Though billed as a standalone, prize-winning Caribbean author Karen Lord’s latest novel, Unraveling (DAW), is a sequel to her first one, Redemption in Indigo. Perhaps the new book was marketed this way because it’s offered by a different publisher? Undying entity Chance (known to the Senegalese people as a djombi), who at the end of Indigo was forcibly incarnated as a child of the wise cook Paama, joins forces with forensic therapist Miranda Ecouvo to ferret out the party ultimately responsible for a series of nasty murders. Lord’s brisk, straightforward prose style works especially well to tell a tale of angels and other immortals accustomed to the kinky chronologies lying outside time. As Dr.Ecouvo walks labyrinthine paths through futures that include her possible death and, alternatively, a severely limited, pain-filled life, paradoxes give way to passionate curiosity and stubborn good intentions.

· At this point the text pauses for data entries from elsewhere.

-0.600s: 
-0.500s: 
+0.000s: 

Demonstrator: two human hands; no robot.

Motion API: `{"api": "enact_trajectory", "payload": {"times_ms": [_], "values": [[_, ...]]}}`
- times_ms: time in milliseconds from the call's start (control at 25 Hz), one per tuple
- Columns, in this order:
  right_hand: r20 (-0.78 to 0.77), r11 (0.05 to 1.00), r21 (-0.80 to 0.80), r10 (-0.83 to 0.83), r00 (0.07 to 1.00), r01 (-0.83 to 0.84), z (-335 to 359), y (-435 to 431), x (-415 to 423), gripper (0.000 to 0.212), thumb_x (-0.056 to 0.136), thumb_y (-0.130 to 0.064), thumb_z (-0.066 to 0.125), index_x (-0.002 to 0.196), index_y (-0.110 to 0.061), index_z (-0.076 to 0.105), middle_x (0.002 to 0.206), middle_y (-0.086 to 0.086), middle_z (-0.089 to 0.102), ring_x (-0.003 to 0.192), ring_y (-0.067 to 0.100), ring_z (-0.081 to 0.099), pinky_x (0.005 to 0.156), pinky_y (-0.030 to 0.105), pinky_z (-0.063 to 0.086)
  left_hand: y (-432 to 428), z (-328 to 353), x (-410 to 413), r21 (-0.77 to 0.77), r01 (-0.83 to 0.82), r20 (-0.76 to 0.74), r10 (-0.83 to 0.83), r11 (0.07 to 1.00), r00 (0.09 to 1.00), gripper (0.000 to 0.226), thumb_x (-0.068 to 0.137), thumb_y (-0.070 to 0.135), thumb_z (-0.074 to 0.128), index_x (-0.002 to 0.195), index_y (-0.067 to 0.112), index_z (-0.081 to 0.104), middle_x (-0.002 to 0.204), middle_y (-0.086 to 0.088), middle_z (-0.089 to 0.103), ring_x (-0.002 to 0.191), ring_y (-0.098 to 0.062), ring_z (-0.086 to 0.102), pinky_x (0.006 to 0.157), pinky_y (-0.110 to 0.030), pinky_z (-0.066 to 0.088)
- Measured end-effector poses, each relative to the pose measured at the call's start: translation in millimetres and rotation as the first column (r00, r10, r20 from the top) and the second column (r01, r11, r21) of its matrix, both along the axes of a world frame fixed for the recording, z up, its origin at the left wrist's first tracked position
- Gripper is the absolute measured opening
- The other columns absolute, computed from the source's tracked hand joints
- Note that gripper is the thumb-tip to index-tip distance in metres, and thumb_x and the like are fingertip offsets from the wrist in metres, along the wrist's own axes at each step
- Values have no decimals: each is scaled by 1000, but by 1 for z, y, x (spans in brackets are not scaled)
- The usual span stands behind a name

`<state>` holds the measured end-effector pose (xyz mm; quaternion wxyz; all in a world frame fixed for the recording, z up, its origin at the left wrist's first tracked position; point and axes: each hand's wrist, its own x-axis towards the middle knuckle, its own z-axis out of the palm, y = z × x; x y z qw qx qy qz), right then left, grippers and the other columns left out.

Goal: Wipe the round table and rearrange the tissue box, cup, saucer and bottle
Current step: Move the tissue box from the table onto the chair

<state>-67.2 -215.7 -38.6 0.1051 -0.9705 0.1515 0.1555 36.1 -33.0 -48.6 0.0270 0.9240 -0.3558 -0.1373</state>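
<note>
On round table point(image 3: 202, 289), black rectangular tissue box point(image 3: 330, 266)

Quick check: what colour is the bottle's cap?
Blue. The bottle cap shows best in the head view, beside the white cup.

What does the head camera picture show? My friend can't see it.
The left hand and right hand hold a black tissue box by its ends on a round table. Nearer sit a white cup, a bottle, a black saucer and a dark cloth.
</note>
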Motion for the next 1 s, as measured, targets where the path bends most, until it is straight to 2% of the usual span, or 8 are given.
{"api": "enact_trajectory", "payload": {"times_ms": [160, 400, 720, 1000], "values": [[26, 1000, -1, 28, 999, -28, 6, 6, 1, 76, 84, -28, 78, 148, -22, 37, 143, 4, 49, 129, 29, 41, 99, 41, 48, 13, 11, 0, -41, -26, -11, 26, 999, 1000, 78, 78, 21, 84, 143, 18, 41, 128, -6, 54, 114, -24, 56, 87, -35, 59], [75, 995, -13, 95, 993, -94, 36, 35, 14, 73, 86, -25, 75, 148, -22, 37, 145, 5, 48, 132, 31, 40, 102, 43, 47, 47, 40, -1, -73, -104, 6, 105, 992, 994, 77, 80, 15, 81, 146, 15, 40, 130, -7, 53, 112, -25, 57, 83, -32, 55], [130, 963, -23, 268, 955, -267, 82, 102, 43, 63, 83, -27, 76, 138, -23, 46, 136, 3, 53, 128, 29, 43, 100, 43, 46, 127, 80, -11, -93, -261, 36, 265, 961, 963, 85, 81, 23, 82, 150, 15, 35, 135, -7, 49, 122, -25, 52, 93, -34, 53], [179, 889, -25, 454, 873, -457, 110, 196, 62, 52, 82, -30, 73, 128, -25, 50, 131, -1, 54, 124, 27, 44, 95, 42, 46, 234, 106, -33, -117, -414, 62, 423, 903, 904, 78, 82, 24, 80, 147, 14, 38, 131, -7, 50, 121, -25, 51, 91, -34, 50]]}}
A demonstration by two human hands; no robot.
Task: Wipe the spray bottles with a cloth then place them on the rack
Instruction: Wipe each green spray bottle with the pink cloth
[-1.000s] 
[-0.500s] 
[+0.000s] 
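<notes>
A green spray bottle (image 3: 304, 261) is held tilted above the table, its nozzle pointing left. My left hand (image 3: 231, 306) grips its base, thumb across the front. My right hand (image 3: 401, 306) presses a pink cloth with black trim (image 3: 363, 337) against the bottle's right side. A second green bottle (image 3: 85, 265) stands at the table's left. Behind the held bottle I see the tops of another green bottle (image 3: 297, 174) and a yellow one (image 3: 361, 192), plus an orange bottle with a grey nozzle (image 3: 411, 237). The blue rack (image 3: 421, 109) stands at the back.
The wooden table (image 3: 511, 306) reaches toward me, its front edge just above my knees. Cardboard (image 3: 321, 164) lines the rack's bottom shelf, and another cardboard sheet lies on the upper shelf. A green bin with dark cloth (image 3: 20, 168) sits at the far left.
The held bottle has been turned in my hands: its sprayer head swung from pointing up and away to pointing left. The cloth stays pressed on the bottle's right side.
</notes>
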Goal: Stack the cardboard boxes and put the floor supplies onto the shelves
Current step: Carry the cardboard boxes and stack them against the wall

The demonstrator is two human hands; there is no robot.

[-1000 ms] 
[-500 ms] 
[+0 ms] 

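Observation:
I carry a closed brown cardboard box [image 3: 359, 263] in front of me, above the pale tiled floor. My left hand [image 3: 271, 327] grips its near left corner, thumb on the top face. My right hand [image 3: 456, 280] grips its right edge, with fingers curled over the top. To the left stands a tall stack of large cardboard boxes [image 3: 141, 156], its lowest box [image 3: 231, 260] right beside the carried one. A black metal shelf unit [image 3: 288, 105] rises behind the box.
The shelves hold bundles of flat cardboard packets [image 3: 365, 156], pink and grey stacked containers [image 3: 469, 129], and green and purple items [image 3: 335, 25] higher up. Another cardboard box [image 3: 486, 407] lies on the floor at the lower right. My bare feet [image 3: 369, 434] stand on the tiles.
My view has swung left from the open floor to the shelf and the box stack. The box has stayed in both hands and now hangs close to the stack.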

Strictly speaking, Erin K. Wagner’s novella The Green and Growing isn’t all that recent; Aqueduct Press published it way back in January of this year. But I did just read it, and I’m struck by how appropriate an analogy it is for allyship. In short, dense chapters, Wagner relates the encounters of Ward Miquita with the people of the planet her father conquered. Miquita is twenty-seventh of the conqueror’s forty-two daughters, and more or less a hostage whose presence helps ensure both sides adhere to the peace treaty with which the war ended. But Miquita wants to do more than that — she wants to repair the damage her father caused to the losers’ planet-wide, plant-based AI. She encounters an unexpected obstacle: her hosts contend she has no right to access the sacred memories the injured AI holds. Miquita’s nuanced privilege, the fierce defense mounted against her intrusiveness by those she wants to benefit, the depth of sacrifice ultimately required of her, all resonate strongly with me and remind me of the stress evident in modern day interactions between whites and POC. Gorgeous images of a richly strange world cover this ethical armature in a sweetly fleshy narrative, a joyful ferment of words.
Once again I recommend attending Readercon which prides itself on being the antithesis of a media-focused convention. Maybe that’s a good thing? There’s still a screening scheduled for GOH Tananarive Due’s documentary "Horror Noire: A History of Black Horror". And a concert. However, those are only two events on top of the usual literary fare: panels, interviews, readings, and the small-group discussions with pros listed on your program as kaffeeklatsches. _In other words, Readercon is, as the name implies, pretty solidly text-oriented.
Not so Blerdcon, which features a five-minute video tribute to cosplay on its website: Killmonger gets down with some joy-filled Super Mario Sistahs; multiple Deadpools pop, lock, and drop it with Star Wars revolutionary Rose Tico; it’s a geek visuals party! The majority of the participants pictured are African descended, but other ethnicities represent as well, giving off a nicely inclusive, welcoming vibe.
Wish I could say the same for Geektopia. Encouraged by the description of “A community that accepts all, practices tolerance and celebrates diversity,” I scrolled through page after page of their website and found one guest who’s definitely of Chinese extraction, and one other photographic subject who is, shall we say, ambiguous. In the words of Bozo the Clown, Geektopia is an “almost winner.”